Esta es una Bienal marcada por la tragedia y la polémica: su curadora general, la camerunesa Koyo Kouoh, falleció inesperadamente en 2025, y la artista Henrike Naumann, quien representaba a Alemania, murió en febrero pasado. Ambas víctimas de cáncer. De otro lado, el jurado oficial renunció los primeros días de mayo como protesta por la presencia de los pabellones de Rusia e Israel, mientras se realizaban movilizaciones contra la guerra en Gaza, como un signo del convulso mundo en que vivimos. Por este motivo, los tradicionales premios de la Bienal serán entregados, en noviembre próximo, solo con los votos del público y no de un jurado calificado.

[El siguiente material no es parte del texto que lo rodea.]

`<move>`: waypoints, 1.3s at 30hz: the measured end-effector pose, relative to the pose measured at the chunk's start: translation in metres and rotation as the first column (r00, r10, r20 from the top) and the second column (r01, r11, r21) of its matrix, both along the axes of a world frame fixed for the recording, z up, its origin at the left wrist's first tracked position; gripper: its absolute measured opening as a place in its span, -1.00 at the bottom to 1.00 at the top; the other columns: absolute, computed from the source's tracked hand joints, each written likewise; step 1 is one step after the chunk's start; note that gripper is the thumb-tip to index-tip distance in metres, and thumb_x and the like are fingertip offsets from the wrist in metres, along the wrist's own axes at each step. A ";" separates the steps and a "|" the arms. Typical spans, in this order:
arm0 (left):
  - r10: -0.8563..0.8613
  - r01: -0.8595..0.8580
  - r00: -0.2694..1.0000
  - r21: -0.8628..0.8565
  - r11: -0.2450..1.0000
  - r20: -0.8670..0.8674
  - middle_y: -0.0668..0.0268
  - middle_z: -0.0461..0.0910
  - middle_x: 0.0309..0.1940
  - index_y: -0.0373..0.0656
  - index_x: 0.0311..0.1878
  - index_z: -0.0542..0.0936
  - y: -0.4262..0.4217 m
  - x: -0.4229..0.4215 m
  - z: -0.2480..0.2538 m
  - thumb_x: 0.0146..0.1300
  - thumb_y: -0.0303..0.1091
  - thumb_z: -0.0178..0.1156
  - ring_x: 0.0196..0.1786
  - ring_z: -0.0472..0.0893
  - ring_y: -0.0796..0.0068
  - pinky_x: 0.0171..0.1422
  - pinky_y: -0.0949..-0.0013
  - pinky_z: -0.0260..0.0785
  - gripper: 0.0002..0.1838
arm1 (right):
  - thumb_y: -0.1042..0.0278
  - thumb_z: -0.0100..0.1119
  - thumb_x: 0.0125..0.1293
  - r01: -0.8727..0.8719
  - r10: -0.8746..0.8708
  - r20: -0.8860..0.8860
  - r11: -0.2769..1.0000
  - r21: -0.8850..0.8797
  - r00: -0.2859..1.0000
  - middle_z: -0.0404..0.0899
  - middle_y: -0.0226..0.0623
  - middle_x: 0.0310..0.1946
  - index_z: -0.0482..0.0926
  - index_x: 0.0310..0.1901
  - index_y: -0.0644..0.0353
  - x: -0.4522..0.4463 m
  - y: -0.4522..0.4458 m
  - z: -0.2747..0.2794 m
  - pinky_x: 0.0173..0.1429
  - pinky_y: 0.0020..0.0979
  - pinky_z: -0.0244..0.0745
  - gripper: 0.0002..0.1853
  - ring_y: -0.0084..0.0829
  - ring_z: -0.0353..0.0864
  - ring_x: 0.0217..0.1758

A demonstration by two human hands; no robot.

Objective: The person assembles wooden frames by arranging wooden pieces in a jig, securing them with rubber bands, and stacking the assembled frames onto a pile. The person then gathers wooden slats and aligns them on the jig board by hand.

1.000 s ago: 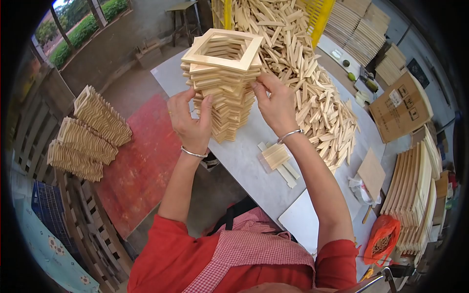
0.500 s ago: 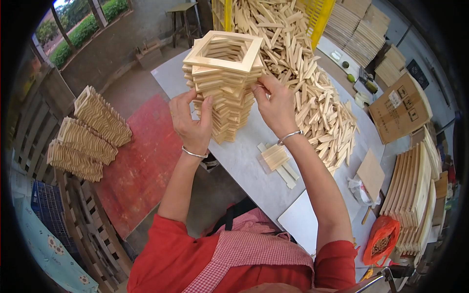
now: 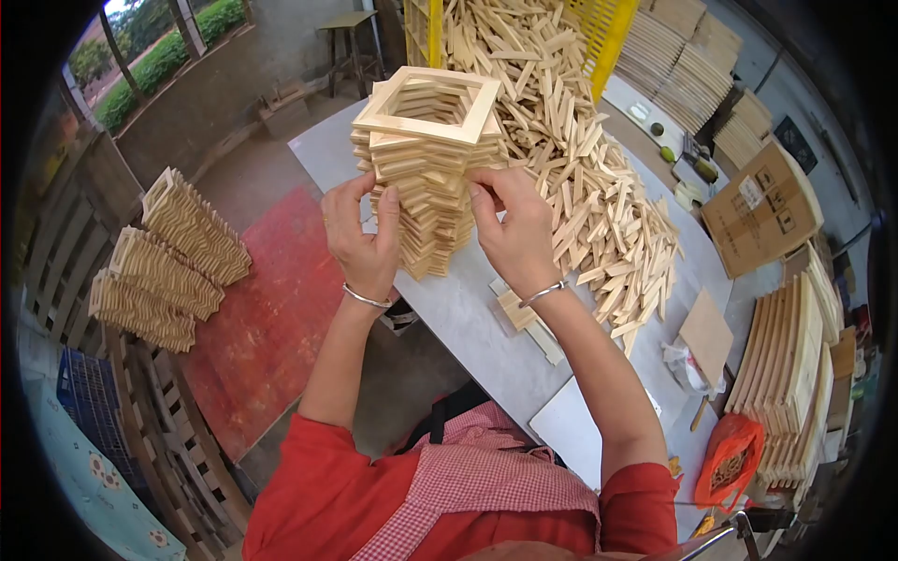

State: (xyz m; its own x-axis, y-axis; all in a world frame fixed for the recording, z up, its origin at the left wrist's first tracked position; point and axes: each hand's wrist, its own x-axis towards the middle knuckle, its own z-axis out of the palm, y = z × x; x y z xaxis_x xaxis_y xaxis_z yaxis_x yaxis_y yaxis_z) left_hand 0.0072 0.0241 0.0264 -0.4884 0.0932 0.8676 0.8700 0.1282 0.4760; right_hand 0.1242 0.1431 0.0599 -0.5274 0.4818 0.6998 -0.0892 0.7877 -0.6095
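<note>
A tall stack of square wooden frames (image 3: 416,201) stands near the table edge, its layers turned at differing angles. The top frame (image 3: 440,129) lies flat with its open middle showing. My left hand (image 3: 360,234) holds the stack's left side, thumb and forefinger against the frame edges. On the right side my right hand (image 3: 514,229) is closed, thumb and forefinger pinched at the frame edges. Its other fingers curl inward, and their tips are partly hidden. Below my right hand, several flat wooden strips (image 3: 544,341) lie on the table.
A big heap of loose wooden strips (image 3: 608,215) spreads behind and right of the stack, by a yellow crate (image 3: 613,47). More frame stacks (image 3: 168,271) stand left on a red board (image 3: 253,318). To the right are a cardboard box (image 3: 762,210) and a red plastic bag (image 3: 730,458).
My right hand has moved left and slightly down along the stack, onto its nearer face. My left hand has shifted only a little. The top frame sits slightly lower in view.
</note>
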 end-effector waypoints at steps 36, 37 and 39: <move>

En este escenario, el Pabellón Peruano presenta por primera vez a una artista indígena como Sara Flores (Tambo Mayo, 1950), exponente del milenario arte del kené, esos míticos y mágicos diseños geométricos
característicos de la nación shipibo-konibo, que habita la selva del Ucayali. Se debe destacar también la presencia de la ceramista shipiba Celia Vásquez Yui, en la exposición central de la Bienal, donde ya antes —en 2024— participaron los artistas uitotos Santiago y Rember Yahuarcani (padre e hijo), con pinturas de gran formato.

De otros mundos

La exposición de Sara Flores, titulada De otros mundos, reúne pinturas en gran formato y esculturas en forma de mosquiteros, que flotan sobre la sala, y ponen en primer término el arte del kené, ese sistema visual inspirado en representaciones míticas, conocimientos ancestrales y efectos producidos por el consumo mágico de plantas como la ayahuasca o el piri piri. Una práctica relacionada con las mujeres de la nación shipibo konibo y expresada tradicionalmente en el bordado, los textiles y la cerámica, desde donde ha derivado hacia la pintura, los murales, el video y otras expresiones del arte indígena contemporáneo.

La exposición comisariada por Armando Andrade, ha sido realizada bajo la curaduría de Isella Ccoyllo y Matteo Norzi, director del Shipibo Konibo Center, de Nueva York, quienes han buscado relacionar el trabajo realizado por Sara Flores con el concepto central de la Bienal que este año está expresado en la frase In Minor Keys (En claves menores), desarrollado por Koyo Kouoh, quien propuso escuchar el mundo de otra manera, siguiendo una metáfora musical, que apunta hacia la introspección, la melancolía, la fragilidad, las emociones íntimas, las historias marginales de los sobrevivientes y de los pueblos periféricos como respuesta ante un mundo cada vez estridente, plagado de guerras y hegemonía digital.

En ese aspecto, Flores ha destacado en más de una entrevista que el kené es, ante todo, una expresión colectiva y que detrás de cada una de sus piezas, por más personales que fueran, están expresadas las historias y el espíritu de su comunidad, un pueblo afectado por la destrucción de los ecosistemas naturales, la violencia y la pobreza económica, lo cual ha llevado a muchos de sus integrantes a migrar y vivir precariamente en una comunidad autogestionaria conocida como Cantagallo, ubicada a pocas cuadras del centro histórico de Lima.

La exposición De otros mundos puede visitarse hasta el 22 de noviembre en el complejo expositivo del Arsenale, en la Bienal de Venecia.